PROMPT – An exact repetition of the data is required; no picture should appear in it.

-*-

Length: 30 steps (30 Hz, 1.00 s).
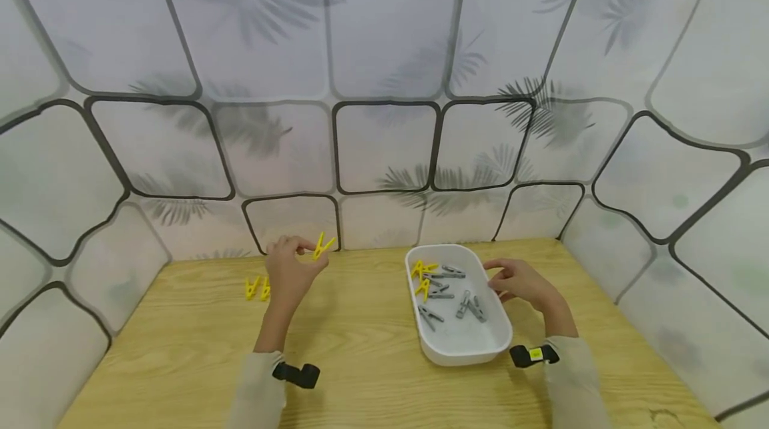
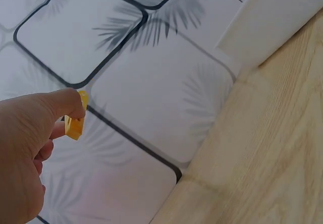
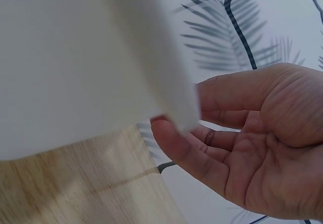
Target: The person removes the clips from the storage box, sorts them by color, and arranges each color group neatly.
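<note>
Yellow clip (image 1: pixel 319 247) pinched aloft in the left hand (image 1: pixel 292 269), white tub (image 1: pixel 474 349) held at the right

The left hand's thumb and fingertips are clamped on one yellow clip, raised above the worktop (image 1: pixel 360 322) and well short of the tub. Two more yellow clips (image 1: pixel 251 289) lie just beyond that wrist; inside the tub, grey clips (image 1: pixel 463 304) share the floor with other yellow ones. The right hand (image 1: pixel 524 282) has its fingers and thumb bent about the tub's far right edge.

The step in hand looks like moving clips singly between worktop and tub; which way this one is bound cannot be told. The next move would call for a level carry, a low release and a steady tub.

In the head view the clip's forked end points up and rightward, its long axis slanting that way from the pinch. From the left wrist it shows nearly edge-on, close to upright, top leaning slightly right.
</note>
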Available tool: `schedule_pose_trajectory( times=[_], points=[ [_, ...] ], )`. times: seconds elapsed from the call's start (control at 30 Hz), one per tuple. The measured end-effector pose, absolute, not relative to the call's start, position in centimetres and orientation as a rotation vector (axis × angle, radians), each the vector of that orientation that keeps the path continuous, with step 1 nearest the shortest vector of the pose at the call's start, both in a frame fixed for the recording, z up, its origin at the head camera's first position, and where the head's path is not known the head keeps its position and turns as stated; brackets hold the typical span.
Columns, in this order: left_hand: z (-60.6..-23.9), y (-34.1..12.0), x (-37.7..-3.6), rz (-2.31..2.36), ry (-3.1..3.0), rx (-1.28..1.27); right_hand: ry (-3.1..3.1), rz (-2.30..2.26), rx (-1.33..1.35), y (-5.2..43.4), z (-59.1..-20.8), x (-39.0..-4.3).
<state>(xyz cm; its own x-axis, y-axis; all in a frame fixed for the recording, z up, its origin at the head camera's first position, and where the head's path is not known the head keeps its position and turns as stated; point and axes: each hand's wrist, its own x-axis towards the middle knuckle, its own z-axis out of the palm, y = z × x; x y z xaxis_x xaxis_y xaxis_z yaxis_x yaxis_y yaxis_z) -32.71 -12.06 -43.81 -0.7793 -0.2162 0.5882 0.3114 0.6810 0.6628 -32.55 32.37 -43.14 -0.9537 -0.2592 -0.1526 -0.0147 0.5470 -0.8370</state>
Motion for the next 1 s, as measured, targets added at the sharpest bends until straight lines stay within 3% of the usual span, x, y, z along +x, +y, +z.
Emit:
schedule_pose_trajectory(
  times=[0.3,1.0],
  points=[
    [-45.9,-15.4,-31.7,-1.064,-2.168,0.032,2.522,-1.363,-0.226,32.7,-43.0,-32.6],
    [-49.0,-17.0,-31.2,-1.009,-2.251,0.226,2.5,-1.379,-0.273,32.5,-42.9,-32.8]
  ],
)
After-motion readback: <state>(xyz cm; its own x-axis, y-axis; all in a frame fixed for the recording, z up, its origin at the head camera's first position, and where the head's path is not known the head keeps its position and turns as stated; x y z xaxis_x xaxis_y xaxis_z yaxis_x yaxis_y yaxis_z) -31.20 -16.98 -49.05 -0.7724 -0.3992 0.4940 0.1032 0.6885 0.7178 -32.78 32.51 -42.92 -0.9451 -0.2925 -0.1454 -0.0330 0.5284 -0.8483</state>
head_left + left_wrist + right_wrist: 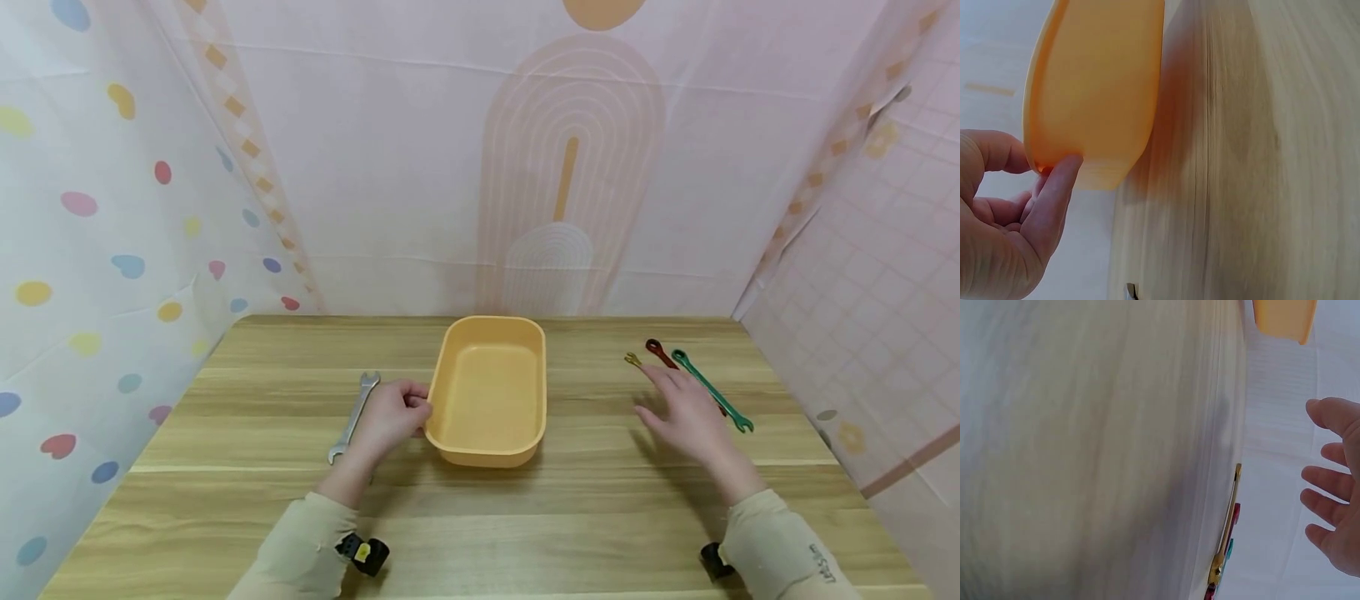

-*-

RESPONSE TO THE TASK –
Length: 30 steps (30 Hz, 1.00 s).
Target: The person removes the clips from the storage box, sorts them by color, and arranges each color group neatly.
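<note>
Yellow clip (image 1: pixel 319 247) pinched aloft in the left hand (image 1: pixel 292 269), white tub (image 1: pixel 474 349) held at the right

The left hand's thumb and fingertips are clamped on one yellow clip, raised above the worktop (image 1: pixel 360 322) and well short of the tub. Two more yellow clips (image 1: pixel 251 289) lie just beyond that wrist; inside the tub, grey clips (image 1: pixel 463 304) share the floor with other yellow ones. The right hand (image 1: pixel 524 282) has its fingers and thumb bent about the tub's far right edge.

The step in hand looks like moving clips singly between worktop and tub; which way this one is bound cannot be told. The next move would call for a level carry, a low release and a steady tub.

In the head view the clip's forked end points up and rightward, its long axis slanting that way from the pinch. From the left wrist it shows nearly edge-on, close to upright, top leaning slightly right.
</note>
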Available tool: `schedule_pose_trajectory( times=[_], points=[ [_, ...] ], )`. times: seconds elapsed from the call's start (control at 30 Hz), one per tuple. The measured end-effector pose, absolute, not relative to the call's start, position in centimetres and orientation as a rotation vector (axis × angle, radians), each the vector of that orientation that keeps the path continuous, with step 1 nearest the shortest vector of the pose at the call's start, both in a frame fixed for the recording, z up, its origin at the head camera's first position, and where the head's path is not known the head keeps its position and turns as stated; brackets hold the typical span.
Columns, in this order: left_hand: z (-60.6..-23.9), y (-34.1..12.0), x (-37.7..-3.6), rz (-2.31..2.36), ry (-3.1..3.0), rx (-1.28..1.27); right_hand: ry (-3.1..3.1), rz (-2.30..2.26), rx (-1.33..1.35), y (-5.2..43.4), z (-59.1..-20.8), x (-39.0..-4.3).
<state>(xyz cm; its own x-axis, y-axis; all in a frame fixed for the recording, z up, its origin at the head camera's first position, and where the head's path is not known the head keeps its position and turns as stated; point and axes: each hand's wrist, its own x-axis towards the middle knuckle, its own z-axis out of the palm, y = z × x; x y z xaxis_x xaxis_y xaxis_z yaxis_x yaxis_y yaxis_z) -32.71 -12.06 -43.81 -0.7793 -0.2162 0.5882 0.3114 0.6810 0.6628 -32.55 32.37 -43.14 -0.9537 -0.2592 -0.1526 -0.0147 0.5470 -0.8370</state>
Motion for the next 1 s, as measured, targets added at the sharpest bends until straight lines stay within 3% of the usual span, x, y, z along +x, +y, +z.
Emit:
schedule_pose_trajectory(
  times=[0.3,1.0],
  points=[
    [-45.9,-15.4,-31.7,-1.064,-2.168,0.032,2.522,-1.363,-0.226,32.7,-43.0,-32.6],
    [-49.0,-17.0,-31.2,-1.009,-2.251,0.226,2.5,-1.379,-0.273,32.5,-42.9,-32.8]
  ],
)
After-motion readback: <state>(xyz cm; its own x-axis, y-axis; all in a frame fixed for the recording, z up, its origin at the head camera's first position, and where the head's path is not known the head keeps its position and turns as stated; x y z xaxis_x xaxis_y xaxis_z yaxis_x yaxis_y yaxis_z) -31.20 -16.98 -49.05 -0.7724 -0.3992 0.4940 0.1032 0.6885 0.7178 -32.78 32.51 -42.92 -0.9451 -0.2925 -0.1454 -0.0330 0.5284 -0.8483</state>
head_left + left_wrist + right_wrist: 

What was requested is fully covered by this answer.